The clinical manifestations are often subtle, probably as a result of trans-placental passage of some maternal thyroid hormone or due to the fact that many infants have some thyroid production of their own.More specific symptoms and signs often do not develop until several months of age. Common clinical features and signs include decreased activity and increased sleep, feeding difficulty and constipation, prolonged jaundice, myxedematous facies, large fontanels (especially posterior), macroglossia, a distended abdomen with umbilical hernia, and hypotonia. Slow linear growth and developmental delay are usually apparent by 4-6 months of age. Without treatment CH results in severe intellectual deficit and short stature.

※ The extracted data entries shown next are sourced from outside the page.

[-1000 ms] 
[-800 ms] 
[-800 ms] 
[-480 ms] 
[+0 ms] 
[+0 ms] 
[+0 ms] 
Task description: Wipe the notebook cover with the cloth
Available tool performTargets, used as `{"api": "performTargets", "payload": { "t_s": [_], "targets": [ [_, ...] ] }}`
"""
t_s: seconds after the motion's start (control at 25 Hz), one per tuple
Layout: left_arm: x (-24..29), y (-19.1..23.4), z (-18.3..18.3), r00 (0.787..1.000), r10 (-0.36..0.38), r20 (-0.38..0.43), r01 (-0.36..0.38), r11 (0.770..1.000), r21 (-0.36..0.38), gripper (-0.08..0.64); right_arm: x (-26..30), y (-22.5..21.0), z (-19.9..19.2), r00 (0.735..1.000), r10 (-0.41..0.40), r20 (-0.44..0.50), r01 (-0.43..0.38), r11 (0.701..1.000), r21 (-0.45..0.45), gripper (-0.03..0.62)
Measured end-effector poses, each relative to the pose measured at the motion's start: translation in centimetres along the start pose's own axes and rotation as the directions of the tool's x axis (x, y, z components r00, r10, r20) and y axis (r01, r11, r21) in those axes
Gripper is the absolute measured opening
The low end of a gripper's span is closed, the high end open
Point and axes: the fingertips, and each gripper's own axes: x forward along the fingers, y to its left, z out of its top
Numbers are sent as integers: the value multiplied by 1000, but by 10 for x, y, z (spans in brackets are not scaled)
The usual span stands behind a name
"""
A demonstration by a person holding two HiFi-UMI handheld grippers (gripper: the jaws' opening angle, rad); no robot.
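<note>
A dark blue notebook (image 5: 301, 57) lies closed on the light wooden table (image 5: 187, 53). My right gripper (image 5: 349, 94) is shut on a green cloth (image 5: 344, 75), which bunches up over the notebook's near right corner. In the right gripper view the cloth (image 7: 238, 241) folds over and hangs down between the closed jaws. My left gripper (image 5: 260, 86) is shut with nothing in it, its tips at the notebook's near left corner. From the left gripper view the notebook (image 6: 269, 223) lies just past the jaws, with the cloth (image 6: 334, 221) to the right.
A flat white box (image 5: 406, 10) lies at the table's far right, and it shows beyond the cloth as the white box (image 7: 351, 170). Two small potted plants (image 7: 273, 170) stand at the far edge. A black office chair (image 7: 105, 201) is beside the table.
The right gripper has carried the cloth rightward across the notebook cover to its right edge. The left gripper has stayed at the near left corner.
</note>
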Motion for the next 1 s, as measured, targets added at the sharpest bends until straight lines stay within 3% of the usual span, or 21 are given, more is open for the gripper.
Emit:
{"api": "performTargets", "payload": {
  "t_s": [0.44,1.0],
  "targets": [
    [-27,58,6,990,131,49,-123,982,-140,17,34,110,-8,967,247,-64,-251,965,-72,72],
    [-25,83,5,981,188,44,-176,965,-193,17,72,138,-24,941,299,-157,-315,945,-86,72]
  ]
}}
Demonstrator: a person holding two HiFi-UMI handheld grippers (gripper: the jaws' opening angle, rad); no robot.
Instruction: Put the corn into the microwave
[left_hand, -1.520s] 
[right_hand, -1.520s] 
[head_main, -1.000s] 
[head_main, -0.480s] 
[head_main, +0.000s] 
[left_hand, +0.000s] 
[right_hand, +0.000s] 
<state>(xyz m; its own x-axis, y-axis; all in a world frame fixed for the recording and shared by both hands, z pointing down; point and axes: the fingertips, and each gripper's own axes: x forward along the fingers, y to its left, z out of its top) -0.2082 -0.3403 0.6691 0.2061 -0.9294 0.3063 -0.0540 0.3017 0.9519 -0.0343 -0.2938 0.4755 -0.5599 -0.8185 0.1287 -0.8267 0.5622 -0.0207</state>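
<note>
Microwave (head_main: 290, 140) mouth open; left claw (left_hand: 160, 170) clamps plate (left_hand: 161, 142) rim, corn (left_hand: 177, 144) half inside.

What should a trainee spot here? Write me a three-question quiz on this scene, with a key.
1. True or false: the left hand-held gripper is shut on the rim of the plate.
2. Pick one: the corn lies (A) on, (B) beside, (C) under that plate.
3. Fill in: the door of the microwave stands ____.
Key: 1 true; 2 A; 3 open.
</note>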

Permanent CH has a variety of primary, secondary and peripheral causes and may occur as part of a syndrome (primary, secondary, peripheral or syndromic hypothyroidism; see these terms). Primary causes include defects in thyroid gland development (thyroid dysgenesis; see this term), deficiencies in thyroid hormone production (thyroid dyshormonogenesis; see this term), or defects of thyroid-stimulating hormone (TSH) binding or signal transduction (due to TSH receptor mutations; see this term). Secondary or central CH is most commonly due to a pituitary defect. Other causes include isolated TSH deficiency (see this term), which is transmitted in an autosomal recessive manner and is caused by mutations in the TSH beta subunit gene (1p13), by thyrotropin releasing hormone (TRH) resistance (see this term), which results from mutations in the TRH receptor gene (TRHR; 8q23), or by mutations in genes regulating pituitary gland development (see this term) including HESX1, LHX3, LHX4, POU1F1 and PROP1 (3p21.2-p21.1, 9q34.3, 1q25, 3p11 and 5q). Peripheral CH (see this term) may be caused by peripheral resistance to the action of thyroid hormone (see this term), of which 90% of cases are due to dominantly inherited mutations in genes encoding for thyroid hormone receptor beta. The majority of these individuals have normal thyroid function but some hypothyroid individuals have been described. Peripheral hypothyroidism may also be caused by defects in thyroid hormone transport, such as in Allan-Herndon-Dudley syndrome (see this term) where X-linked peripheral hypothyroidism is associated with intellectual deficiency and neurologic abnormalities including quadriplegia. Permanent CH may also be associated with a syndrome such as Pendred or Bamforth syndromes among others (see these terms).
Management and treatment
Recombinant human TSH (rhTSH) may be of use in the future confirmation of permanent CH. If at any time after the first 6 months of age, the serum TSH rises above 20mU/L due to undertreatment, permanent CH is assumed. If permanent CH has not been established by 2-3 years of age a 30 day trial off l-thyroxine therapy is recommended. If serum or free T4 is low and TSH elevated, permanent CH is confirmed and the patient is restarted on therapy.